**Work order**
Your answer must be a word-for-word copy of the listing below, minus its pictures.

=-=-=

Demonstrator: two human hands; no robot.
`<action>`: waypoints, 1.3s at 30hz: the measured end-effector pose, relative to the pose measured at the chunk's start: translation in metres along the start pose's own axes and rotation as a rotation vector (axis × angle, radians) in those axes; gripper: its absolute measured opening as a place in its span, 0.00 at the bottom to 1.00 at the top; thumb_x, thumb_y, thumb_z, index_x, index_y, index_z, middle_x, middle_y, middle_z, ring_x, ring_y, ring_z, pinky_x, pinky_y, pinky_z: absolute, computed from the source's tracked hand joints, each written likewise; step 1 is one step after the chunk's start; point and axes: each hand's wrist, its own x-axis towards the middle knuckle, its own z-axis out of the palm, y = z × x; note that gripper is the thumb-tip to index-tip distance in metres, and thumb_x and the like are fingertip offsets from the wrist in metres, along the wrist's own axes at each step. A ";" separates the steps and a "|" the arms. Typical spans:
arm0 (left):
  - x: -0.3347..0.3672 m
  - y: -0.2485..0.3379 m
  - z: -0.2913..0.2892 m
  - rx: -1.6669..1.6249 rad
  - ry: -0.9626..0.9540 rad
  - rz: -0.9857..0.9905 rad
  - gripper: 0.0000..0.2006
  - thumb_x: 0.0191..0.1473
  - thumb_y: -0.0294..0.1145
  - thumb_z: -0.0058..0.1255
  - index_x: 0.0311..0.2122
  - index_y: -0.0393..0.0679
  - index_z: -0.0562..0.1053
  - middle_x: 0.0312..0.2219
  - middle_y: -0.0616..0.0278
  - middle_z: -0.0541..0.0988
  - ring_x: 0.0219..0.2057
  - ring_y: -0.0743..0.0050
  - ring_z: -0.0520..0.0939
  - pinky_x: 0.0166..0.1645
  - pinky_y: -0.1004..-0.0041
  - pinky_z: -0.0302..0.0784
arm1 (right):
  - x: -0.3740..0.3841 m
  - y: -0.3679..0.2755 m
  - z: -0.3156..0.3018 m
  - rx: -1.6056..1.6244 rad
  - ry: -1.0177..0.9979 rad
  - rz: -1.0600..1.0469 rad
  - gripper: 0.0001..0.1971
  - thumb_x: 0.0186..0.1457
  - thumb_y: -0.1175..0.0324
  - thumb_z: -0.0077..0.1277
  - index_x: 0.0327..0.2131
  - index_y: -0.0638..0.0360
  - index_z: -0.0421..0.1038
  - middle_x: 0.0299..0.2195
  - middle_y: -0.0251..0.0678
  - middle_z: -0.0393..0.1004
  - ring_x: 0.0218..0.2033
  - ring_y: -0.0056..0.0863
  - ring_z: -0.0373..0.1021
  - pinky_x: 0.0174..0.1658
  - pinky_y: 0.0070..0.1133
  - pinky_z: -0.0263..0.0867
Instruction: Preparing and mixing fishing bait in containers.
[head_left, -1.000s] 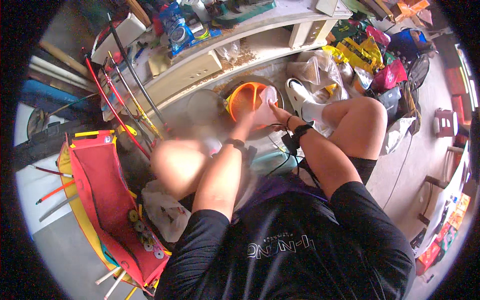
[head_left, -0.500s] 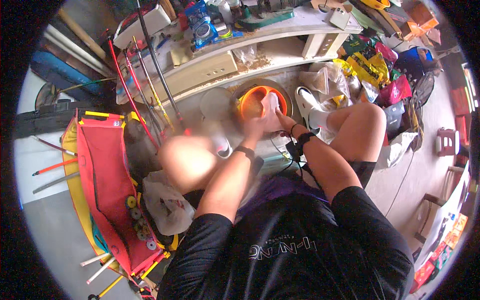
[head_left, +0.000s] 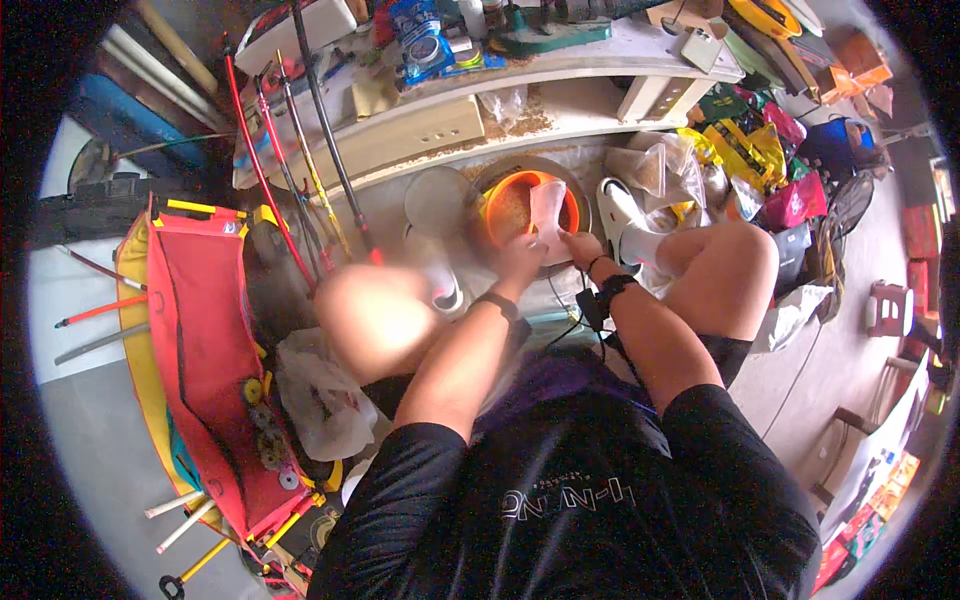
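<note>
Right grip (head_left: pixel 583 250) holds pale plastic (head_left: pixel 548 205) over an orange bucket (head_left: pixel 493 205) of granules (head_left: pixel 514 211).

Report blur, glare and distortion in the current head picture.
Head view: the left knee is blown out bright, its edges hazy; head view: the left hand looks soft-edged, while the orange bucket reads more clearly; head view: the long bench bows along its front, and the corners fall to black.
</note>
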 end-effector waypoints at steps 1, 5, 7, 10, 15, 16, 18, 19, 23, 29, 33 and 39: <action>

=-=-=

**Task result**
Demonstrator: two human hands; no robot.
`<action>`: waypoints, 1.3s at 30hz: the measured end-effector pose, relative to the pose measured at the chunk's start: translation in metres along the start pose's own axes and rotation as a rotation vector (axis × angle, radians) in those axes; gripper: its absolute measured opening as a place in its span, 0.00 at the bottom to 1.00 at the top; thumb_x, thumb_y, thumb_z, index_x, index_y, index_z, middle_x, middle_y, middle_z, ring_x, ring_y, ring_z, pinky_x, pinky_y, pinky_z: absolute, computed from the source's tracked hand joints, each written likewise; step 1 is one step after the chunk's start; point and axes: each hand's wrist, its own x-axis towards the middle knuckle, its own z-axis out of the palm, y = z × x; note that gripper is the thumb-tip to index-tip distance in metres, and thumb_x and the like are fingertip offsets from the wrist in metres, along the wrist's own axes at each step. A ";" separates the steps and a "|" the arms. Typical spans:
arm0 (left):
  - x: -0.3347..0.3672 m
  - y: -0.2485..0.3379 m
  - z: -0.2913..0.2892 m
  - rx: -1.6669..1.6249 rad
  - ry: -0.9626..0.9540 rad
  - rz: -0.9857..0.9905 rad
  - gripper: 0.0000..0.2006
  - thumb_x: 0.0191..0.1473
  - thumb_y: -0.0294..0.1145
  - thumb_z: -0.0058..0.1255
  - index_x: 0.0311..0.2122
  - index_y: -0.0393..0.0679
  - index_z: -0.0562..0.1053
  - middle_x: 0.0312..0.2219
  - middle_y: -0.0616..0.0278
  - middle_z: -0.0541..0.0988
  - ring_x: 0.0219..0.2057
  - ring_y: -0.0743..0.0050
  - ring_z: -0.0520..0.0939
  - pinky_x: 0.0166..0.1645
  - pinky_y: -0.1004..-0.0041
  - pinky_z: -0.0302..0.0784
arm1 (right):
  - x: -0.3740..0.3841 m
  - y: -0.3679..0.2755 m
  - z: -0.3156..0.3018 m
  - rx: -1.6056..1.6244 rad
  - ry: -1.0177..0.9979 rad
  - rz: -1.0600..1.0469 rad
  - gripper: 0.0001..0.1971
  - thumb_x: 0.0186..0.1457
  - thumb_y: -0.1175..0.0324
  - thumb_z: -0.0077..0.1277
  - index_x: 0.0327..0.2131
  - index_y: -0.0638..0.0360
  - index_z: -0.0421..0.1038
  - middle_x: 0.0299..0.2195
  - middle_y: -0.0251..0.0678
  - middle_z: -0.0393..0.1004
  - ring_x: 0.0218..0.2033
  - ring_y: -0.0056..0.0863
  - ring_z: -0.0373..0.1021
  - pinky_x: 0.0174..0.1658
  - pinky_y: 0.0070..0.1133
  - pinky_z: -0.0263..0.0867
Instruction: Preparing and mixing fishing bait in containers.
[head_left, -1.000s] 
[head_left, -0.500s] 
[head_left, +0.000s] 
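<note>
Right grip (head_left: pixel 583 250) holds pale plastic (head_left: pixel 548 205) over an orange bucket (head_left: pixel 493 205) of granules (head_left: pixel 514 211).

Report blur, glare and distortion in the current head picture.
Head view: the left knee is blown out bright, its edges hazy; head view: the left hand looks soft-edged, while the orange bucket reads more clearly; head view: the long bench bows along its front, and the corners fall to black.
</note>
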 end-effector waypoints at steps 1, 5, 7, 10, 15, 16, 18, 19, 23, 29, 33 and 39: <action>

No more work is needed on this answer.